Stimulation of the T cell antigen receptor (TCR) induces the tyrosine phosphorylation of a variety of cellular proteins, including a protein called p36-38 or Linker for Activation of T cells (LAT), a protein tightly associated with the plasma membrane. Tyrosyl-phosphorylated sequences of LAT bind to the GRB2 SH2 domain. In these cells the SH3 domains of GRB2 bind Vav-family proteins, guanine nucleotide exchange factors for Rho-family GTPases. These interactions are essential for TCR-induced calcium flux and activation of the MAP kinase cascade, ultimately leading to T cell proliferation and effector functions.

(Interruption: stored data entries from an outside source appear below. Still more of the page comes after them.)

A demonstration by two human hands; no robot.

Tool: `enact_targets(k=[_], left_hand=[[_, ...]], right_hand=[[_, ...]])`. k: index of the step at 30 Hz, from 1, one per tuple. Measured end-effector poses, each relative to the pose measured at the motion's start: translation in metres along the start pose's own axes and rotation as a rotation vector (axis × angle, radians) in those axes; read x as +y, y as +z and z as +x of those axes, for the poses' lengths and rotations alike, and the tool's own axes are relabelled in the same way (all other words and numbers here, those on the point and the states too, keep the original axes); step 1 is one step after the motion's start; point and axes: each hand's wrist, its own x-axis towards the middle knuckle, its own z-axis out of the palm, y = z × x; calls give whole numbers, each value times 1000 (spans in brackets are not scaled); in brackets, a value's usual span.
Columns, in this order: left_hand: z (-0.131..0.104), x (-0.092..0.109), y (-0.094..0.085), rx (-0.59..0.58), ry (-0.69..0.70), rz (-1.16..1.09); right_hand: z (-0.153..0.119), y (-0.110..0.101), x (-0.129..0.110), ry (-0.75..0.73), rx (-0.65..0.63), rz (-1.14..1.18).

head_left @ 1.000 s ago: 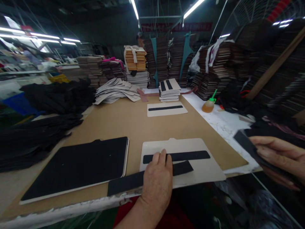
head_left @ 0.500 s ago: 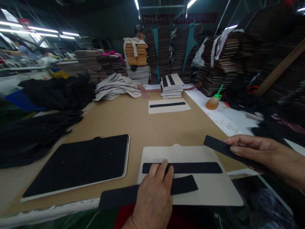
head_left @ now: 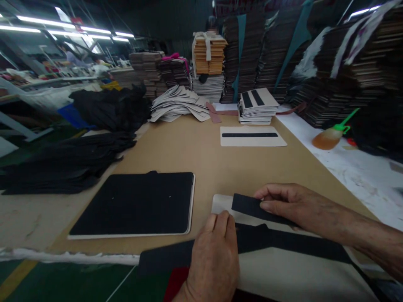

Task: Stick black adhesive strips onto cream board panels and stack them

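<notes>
A cream card panel (head_left: 283, 272) lies at the near edge of the brown table, with a black strip (head_left: 299, 242) across it. My left hand (head_left: 215, 258) presses flat on a second black strip (head_left: 163, 259) that juts left past the panel. My right hand (head_left: 294, 205) pinches a third black strip (head_left: 252, 207) and holds it over the panel's far edge, its free end pointing left.
A black pad (head_left: 135, 205) lies left of the panel. Farther back are a cream panel with one strip (head_left: 252, 136), a stack of striped panels (head_left: 256, 107), fanned cards (head_left: 176, 107), black fabric piles (head_left: 78, 159), an orange glue bottle (head_left: 329, 137) and tall board stacks.
My right hand has carried its black strip from the right in over the panel. The view has shifted right and closer. My left hand stays pressed on its strip.
</notes>
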Motion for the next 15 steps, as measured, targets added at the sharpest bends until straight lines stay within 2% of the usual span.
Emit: enact_targets(k=[3, 8, 15], left_hand=[[-1, -5, 4, 113, 49, -58], [-1, -9, 5, 374, 86, -101], [-3, -11, 9, 480, 70, -30]], right_hand=[[20, 11, 1, 57, -188, -257], [39, 25, 3, 31, -232, -360], [48, 32, 6, 24, -256, -319]])
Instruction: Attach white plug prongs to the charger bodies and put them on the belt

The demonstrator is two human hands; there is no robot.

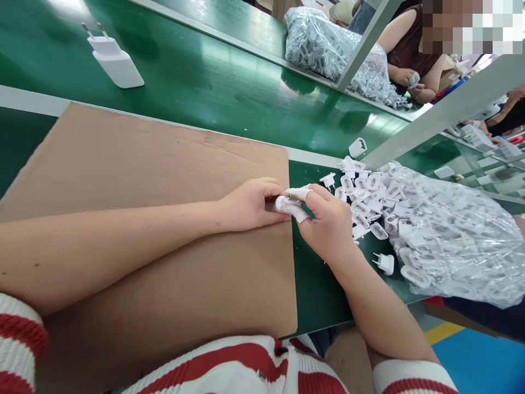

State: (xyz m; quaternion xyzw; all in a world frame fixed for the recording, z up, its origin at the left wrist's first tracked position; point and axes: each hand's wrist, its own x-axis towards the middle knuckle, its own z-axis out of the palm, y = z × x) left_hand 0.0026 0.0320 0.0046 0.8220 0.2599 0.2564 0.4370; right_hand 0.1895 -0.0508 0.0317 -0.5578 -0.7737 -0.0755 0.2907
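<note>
My left hand (256,203) is closed round a small white plastic piece (280,204) at the right edge of the cardboard sheet. My right hand (329,223) meets it there, with white covers on its thumb and finger, which press on the same piece. Much of the piece is hidden by the fingers, so its exact kind is unclear. Just right of my right hand lies a loose pile of white plug shells with pins (361,198). One single plug part (384,264) lies nearer the table edge.
The cardboard sheet (143,164) covers the green table before me. A finished-looking white charger (115,63) stands far left, and a white housing (357,147) near the post. A clear bag of white parts (459,235) lies right. Beyond the metal frame, a person (410,60) handles another white piece.
</note>
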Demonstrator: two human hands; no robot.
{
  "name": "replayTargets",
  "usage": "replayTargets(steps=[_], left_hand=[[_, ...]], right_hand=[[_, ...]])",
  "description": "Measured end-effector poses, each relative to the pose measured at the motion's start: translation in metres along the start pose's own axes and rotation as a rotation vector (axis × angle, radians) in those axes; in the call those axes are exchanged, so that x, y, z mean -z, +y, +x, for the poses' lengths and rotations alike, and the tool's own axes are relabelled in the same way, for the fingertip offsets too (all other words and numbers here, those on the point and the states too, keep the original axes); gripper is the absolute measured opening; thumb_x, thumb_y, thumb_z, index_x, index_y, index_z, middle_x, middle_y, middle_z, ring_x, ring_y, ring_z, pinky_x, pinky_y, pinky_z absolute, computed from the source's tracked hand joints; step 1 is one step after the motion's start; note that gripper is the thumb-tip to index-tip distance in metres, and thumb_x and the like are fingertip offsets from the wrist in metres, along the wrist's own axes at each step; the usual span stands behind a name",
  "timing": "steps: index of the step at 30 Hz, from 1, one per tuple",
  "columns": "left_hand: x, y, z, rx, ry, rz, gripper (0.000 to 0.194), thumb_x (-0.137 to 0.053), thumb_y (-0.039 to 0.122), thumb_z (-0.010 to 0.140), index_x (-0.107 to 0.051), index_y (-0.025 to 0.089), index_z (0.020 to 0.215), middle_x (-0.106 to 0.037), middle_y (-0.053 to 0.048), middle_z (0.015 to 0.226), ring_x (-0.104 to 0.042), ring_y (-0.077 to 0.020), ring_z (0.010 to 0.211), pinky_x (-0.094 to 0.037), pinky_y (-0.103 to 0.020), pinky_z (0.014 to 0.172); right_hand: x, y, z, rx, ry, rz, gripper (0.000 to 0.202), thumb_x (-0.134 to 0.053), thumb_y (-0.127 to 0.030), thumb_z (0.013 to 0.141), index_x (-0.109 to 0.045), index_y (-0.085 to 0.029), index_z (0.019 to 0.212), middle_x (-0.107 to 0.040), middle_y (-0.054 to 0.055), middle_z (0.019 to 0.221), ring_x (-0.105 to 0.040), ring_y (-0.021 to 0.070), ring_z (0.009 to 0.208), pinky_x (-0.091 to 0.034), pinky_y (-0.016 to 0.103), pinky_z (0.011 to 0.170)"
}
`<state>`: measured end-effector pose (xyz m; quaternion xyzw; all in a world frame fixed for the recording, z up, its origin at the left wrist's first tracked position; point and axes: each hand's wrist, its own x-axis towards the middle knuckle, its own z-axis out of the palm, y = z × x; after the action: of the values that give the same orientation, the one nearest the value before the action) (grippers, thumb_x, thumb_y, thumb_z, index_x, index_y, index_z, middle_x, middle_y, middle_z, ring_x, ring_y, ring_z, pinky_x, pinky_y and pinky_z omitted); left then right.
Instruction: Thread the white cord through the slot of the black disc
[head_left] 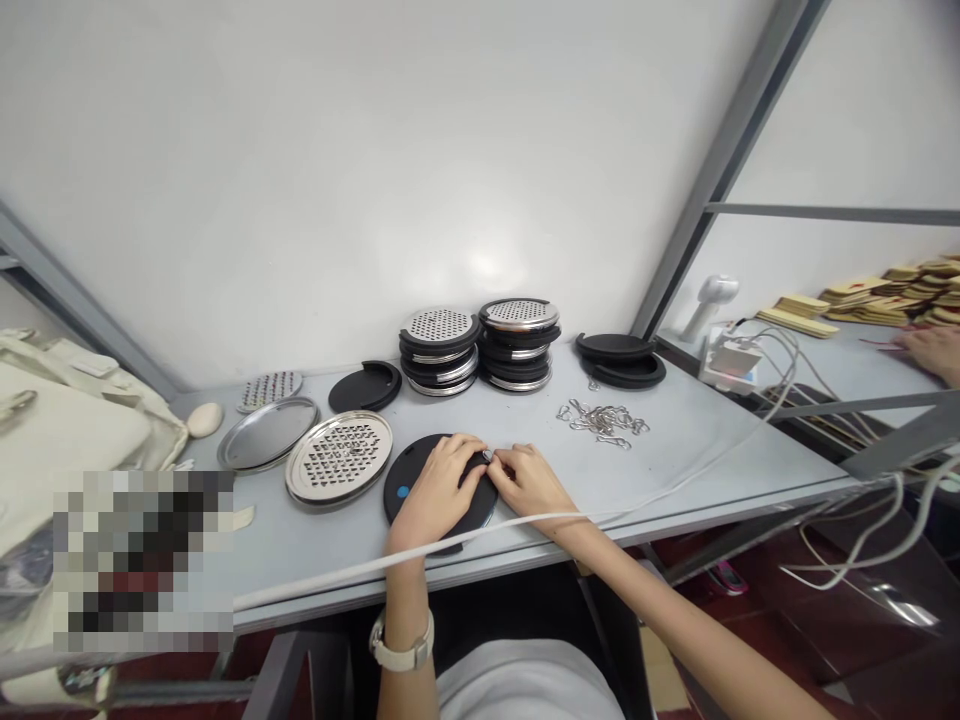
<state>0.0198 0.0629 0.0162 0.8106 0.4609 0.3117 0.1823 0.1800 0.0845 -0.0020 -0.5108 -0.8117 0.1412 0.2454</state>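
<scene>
A round black piece (409, 470) with a blue dot lies flat near the table's front edge. My left hand (442, 480) rests over it, fingers bent and pressed on its right part. At its right edge my right hand (529, 480) pinches a small metal clip (488, 455), mostly hidden by the fingertips. More metal clips (604, 420) lie in a loose heap to the right. Left of the black piece sit a round metal grater plate (339, 458) and a plain metal disc (270, 434).
Two stacks of black rings and grater discs (440, 350) (520, 342) stand at the back. Black holders (619, 360) lie right of them. A white cable (645, 510) crosses the front. Another person's hand (934, 348) is at the far right.
</scene>
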Motion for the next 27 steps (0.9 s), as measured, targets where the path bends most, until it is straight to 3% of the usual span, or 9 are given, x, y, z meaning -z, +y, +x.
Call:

Receptor endocytosis and ubiquitinylation - Upon ligand-dependant activation of EGFR TK, c-Cbl binds to the EGFR directly through its SH2 domain and indirectly through its SH3 domain. c-Cbl binding and its consequential phosphorylation results in activation of the E3 ubiquitin ligase complex of which c-Cbl is a component, resulting in receptor ubiquitinylation. GRB2 also regulates internalization of EGF receptors through clathrin-coated pits.
Actin-based cell motility - GRB2 participates directly in the regulation of actin filament formation and actin-based cell motility. GRB2 is a critical link between Wiskott-Aldrich Syndrome protein (WASp) and the actin cytoskeleton; WAS patients show defects in T cell polarization and migration in response to physiologic stimuli, resulting in thrombocytopenia, eczema and immunodeficiency. Studies of WASp function and the intracellular motility of invasive microbial pathogens such as Listeria monocytogenes and Vaccinia virus helped to elucidate an important role for GRB2 in directly promoting actin based motility. In most mammalian cells, the WASp family member N-WASp interacts with the Arp2/3 complex and G-actin to stimulate actin polymerization. N-WASp activity is enhanced by other effectors such as Nck, Cdc42 and GRB2; disruption of GRB2 SH3 or SH2 domains diminishes actin polymerization and thus actin-based motility.

GRB2 amino acid sequence is very highly conserved among species. Human GRB2 shows 50% overall amino acid sequence identity with S. cerevisiae YPR154w, 58% identity with Sem-5 of C. elegans, 66% identity with the D. melanogaster homolog Drk and over 99% identity with both rat and mouse homologs.

No known naturally-occurring mutations in human GRB2 have been reported.